/---
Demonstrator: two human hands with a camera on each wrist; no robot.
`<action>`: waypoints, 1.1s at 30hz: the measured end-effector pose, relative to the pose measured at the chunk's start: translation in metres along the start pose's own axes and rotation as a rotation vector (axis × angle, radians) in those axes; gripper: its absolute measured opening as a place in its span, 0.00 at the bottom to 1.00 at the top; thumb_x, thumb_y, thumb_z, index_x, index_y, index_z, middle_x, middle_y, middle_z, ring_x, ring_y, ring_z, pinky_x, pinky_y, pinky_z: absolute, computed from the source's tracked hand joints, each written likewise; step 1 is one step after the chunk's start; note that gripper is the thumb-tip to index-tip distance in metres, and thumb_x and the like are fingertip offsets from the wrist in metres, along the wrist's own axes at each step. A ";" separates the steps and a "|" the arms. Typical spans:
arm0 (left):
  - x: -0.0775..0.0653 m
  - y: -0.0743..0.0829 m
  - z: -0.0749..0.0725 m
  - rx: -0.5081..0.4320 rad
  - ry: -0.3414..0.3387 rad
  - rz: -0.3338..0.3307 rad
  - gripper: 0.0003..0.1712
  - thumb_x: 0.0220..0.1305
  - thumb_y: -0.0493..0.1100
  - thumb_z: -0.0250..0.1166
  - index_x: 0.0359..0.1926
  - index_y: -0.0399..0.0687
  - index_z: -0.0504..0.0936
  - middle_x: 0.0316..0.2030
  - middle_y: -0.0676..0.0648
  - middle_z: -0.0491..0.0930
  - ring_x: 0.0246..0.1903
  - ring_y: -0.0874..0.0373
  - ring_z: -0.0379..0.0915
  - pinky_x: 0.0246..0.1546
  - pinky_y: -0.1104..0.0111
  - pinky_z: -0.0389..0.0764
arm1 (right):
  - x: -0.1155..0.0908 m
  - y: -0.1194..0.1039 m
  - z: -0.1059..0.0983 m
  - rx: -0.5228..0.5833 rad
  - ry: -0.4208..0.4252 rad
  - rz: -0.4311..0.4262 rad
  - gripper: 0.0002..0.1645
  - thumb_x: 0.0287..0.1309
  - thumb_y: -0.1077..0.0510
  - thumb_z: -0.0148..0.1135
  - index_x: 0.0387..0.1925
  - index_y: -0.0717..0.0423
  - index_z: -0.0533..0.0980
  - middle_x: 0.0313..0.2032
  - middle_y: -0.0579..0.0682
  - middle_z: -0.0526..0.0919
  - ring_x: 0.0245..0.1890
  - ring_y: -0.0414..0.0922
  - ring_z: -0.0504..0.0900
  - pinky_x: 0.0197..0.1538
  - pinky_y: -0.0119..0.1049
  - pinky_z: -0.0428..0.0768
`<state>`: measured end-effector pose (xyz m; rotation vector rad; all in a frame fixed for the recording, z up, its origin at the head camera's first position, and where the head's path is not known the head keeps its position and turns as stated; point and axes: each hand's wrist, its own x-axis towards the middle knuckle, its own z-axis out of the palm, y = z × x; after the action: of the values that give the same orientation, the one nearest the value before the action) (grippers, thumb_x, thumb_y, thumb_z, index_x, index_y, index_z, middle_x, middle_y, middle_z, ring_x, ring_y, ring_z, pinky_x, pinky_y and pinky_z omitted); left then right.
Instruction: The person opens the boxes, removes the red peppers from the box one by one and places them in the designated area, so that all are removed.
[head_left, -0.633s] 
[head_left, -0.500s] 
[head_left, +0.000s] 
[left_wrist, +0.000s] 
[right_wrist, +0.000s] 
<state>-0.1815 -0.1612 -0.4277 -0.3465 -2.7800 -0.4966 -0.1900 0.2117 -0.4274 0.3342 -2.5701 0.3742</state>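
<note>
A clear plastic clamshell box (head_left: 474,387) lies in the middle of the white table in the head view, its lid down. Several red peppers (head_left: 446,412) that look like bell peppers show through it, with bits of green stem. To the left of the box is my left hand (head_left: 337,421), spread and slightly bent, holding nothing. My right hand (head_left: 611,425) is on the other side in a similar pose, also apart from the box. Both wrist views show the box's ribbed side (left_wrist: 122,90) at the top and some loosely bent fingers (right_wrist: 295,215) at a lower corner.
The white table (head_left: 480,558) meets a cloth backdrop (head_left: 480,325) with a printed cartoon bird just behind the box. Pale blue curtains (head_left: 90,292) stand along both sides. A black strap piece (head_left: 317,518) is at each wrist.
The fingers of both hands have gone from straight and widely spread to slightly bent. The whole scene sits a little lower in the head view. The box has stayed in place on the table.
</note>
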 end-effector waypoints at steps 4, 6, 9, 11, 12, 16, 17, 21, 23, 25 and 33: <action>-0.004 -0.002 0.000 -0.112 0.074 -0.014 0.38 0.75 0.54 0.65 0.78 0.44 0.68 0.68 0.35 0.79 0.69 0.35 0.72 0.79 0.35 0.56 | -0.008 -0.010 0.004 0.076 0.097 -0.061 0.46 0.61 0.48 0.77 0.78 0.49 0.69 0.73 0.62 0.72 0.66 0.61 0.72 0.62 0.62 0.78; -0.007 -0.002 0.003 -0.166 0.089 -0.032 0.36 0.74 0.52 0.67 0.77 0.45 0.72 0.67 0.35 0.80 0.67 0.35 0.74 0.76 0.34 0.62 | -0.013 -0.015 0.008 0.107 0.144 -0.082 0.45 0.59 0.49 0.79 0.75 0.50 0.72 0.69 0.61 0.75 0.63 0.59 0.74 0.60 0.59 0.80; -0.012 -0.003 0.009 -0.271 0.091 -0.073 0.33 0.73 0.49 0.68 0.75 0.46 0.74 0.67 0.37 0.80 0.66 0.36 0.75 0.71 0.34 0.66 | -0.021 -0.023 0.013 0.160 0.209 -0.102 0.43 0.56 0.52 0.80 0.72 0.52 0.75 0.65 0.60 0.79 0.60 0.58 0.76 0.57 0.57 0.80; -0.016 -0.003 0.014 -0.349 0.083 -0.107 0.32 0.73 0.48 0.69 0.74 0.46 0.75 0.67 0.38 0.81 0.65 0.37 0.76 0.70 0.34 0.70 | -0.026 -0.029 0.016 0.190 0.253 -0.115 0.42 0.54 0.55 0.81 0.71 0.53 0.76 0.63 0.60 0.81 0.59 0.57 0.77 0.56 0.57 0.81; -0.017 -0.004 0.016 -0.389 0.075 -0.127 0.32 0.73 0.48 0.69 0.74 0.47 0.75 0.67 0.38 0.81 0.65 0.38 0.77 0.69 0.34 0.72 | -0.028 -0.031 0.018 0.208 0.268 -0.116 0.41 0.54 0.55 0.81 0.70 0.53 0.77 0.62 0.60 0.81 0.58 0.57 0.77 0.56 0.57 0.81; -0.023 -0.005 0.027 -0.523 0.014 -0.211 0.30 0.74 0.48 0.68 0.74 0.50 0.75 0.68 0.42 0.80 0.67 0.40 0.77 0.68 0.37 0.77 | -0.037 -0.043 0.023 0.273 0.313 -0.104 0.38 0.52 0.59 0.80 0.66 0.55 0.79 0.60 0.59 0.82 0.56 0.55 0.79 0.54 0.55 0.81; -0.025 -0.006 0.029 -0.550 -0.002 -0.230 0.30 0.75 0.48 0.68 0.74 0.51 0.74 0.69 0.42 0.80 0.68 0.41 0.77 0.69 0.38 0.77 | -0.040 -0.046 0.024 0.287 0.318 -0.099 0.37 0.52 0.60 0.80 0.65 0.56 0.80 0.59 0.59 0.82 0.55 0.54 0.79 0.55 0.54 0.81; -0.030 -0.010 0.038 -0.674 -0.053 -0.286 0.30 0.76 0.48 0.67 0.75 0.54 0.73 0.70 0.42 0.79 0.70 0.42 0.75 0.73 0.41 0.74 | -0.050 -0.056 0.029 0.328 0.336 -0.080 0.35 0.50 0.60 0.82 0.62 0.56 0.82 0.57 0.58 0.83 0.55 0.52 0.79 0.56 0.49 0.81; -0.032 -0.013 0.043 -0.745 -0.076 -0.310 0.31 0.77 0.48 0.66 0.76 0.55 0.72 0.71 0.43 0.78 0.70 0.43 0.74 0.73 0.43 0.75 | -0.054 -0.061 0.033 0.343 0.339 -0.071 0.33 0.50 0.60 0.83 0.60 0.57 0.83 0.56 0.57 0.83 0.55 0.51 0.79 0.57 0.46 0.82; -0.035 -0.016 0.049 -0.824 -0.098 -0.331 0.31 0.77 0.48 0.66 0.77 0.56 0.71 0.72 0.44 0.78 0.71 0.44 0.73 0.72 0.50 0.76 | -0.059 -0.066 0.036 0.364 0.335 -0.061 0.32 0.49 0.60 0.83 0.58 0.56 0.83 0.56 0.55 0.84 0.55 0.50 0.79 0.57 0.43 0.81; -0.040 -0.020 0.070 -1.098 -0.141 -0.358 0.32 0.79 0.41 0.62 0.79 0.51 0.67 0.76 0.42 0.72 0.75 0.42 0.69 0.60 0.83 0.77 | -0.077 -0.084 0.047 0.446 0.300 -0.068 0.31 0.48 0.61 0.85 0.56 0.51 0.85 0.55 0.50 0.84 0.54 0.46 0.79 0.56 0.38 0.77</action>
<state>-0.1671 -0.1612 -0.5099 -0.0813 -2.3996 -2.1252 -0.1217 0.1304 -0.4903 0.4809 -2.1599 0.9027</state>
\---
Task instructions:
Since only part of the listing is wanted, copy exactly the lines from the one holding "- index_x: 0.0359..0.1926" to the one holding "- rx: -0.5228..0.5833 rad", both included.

Result:
  - index_x: 0.0359..0.1926
  - index_y: -0.0399..0.0687
  - index_z: -0.0504..0.0936
  - middle_x: 0.0316..0.2030
  - middle_y: -0.0676..0.0648
  - middle_z: -0.0491..0.0930
  - ring_x: 0.0246..0.1903
  - ring_y: -0.0874..0.0373
  - ring_z: -0.0379..0.0915
  - pinky_x: 0.0246..0.1546
  - pinky_y: -0.1104..0.0111
  - pinky_z: -0.0389..0.0764
arm1 (right):
  - x: -0.1155..0.0908 m
  - y: -0.1194..0.1039 m
  - z: -0.1059..0.0983 m
  - rx: -0.5228..0.5833 rad

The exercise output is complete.